**Problem statement:** Say how many of the lines below include the word "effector". Only the number should be given.
### Available data
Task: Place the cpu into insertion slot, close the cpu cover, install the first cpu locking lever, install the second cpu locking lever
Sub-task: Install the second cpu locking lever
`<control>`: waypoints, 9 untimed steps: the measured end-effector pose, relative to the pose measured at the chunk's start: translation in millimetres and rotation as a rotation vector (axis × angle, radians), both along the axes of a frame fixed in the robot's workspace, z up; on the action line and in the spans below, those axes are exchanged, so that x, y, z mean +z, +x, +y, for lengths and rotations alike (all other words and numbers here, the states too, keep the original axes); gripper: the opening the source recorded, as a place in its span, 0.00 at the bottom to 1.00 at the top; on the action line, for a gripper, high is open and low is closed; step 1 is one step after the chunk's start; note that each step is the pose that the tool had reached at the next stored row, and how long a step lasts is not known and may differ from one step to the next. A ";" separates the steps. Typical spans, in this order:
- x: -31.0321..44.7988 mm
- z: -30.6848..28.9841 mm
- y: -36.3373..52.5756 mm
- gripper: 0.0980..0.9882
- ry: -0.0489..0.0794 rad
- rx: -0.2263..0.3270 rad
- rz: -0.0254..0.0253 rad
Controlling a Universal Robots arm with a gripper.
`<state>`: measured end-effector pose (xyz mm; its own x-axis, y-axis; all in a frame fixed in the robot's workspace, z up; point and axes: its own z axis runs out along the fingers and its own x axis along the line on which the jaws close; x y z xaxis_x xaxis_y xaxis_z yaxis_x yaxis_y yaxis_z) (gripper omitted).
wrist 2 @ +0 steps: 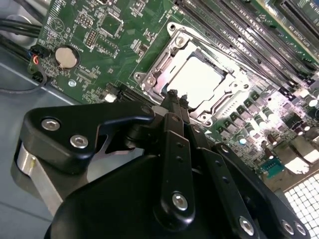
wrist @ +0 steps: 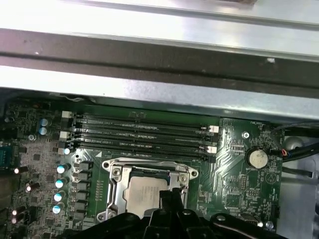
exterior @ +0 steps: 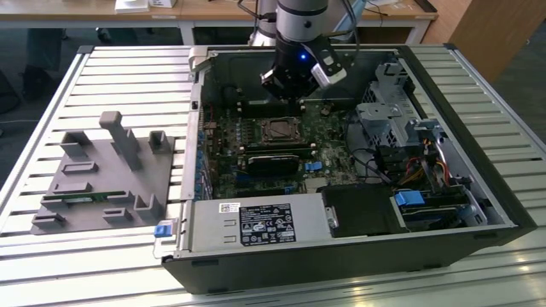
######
**Reply:** 2